--- PROVIDED DATA ---
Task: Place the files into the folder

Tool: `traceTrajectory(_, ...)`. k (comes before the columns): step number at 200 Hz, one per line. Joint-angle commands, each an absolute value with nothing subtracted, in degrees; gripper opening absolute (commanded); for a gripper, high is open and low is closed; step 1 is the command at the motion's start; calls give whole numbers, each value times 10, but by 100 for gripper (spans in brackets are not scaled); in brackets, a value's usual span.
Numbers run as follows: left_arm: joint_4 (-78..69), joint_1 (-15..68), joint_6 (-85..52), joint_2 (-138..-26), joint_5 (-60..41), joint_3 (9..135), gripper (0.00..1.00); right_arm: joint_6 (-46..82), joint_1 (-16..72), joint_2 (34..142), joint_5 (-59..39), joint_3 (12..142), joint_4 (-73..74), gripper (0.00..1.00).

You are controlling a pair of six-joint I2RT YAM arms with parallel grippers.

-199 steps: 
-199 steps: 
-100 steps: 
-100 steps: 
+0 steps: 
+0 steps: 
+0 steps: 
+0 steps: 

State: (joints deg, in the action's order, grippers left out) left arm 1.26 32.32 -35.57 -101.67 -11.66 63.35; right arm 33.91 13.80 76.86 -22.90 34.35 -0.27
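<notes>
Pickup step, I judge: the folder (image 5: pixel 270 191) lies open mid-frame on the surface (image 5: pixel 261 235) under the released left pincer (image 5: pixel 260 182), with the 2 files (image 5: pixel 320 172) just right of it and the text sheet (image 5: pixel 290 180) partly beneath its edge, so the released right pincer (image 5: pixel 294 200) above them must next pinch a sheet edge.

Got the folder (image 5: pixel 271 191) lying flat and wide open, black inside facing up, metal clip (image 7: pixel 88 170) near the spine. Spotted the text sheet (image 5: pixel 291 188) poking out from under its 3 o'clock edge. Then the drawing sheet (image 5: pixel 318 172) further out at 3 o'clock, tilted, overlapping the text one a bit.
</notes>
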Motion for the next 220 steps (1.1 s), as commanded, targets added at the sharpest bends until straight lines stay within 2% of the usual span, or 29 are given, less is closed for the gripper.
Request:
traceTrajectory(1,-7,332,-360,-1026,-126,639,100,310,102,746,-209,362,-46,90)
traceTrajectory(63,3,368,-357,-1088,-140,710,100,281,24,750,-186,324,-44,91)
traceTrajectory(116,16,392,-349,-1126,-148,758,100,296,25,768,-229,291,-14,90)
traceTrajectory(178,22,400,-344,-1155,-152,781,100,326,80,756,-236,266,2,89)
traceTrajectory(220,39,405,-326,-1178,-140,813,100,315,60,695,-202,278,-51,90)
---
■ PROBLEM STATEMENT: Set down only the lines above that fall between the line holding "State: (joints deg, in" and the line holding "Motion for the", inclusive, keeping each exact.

■ ANSWER SECTION:
State: (joints deg, in the action's order, grippers left out) left arm 1.26 32.32 -35.57 -101.67 -11.66 63.35; right arm 33.91 13.80 76.86 -22.90 34.35 -0.27
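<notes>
Pickup step, I judge: the folder (image 5: pixel 270 191) lies open mid-frame on the surface (image 5: pixel 261 235) under the released left pincer (image 5: pixel 260 182), with the 2 files (image 5: pixel 320 172) just right of it and the text sheet (image 5: pixel 290 180) partly beneath its edge, so the released right pincer (image 5: pixel 294 200) above them must next pinch a sheet edge.

Got the folder (image 5: pixel 271 191) lying flat and wide open, black inside facing up, metal clip (image 7: pixel 88 170) near the spine. Spotted the text sheet (image 5: pixel 291 188) poking out from under its 3 o'clock edge. Then the drawing sheet (image 5: pixel 318 172) further out at 3 o'clock, tilted, overlapping the text one a bit.
</notes>
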Motion for the next 220 steps (1.1 s), as commanded, targets added at the sharpest bends until straight lines stay within 2% of the usual span, or 29 are given, less is closed for the gripper.

The output returned above is complete.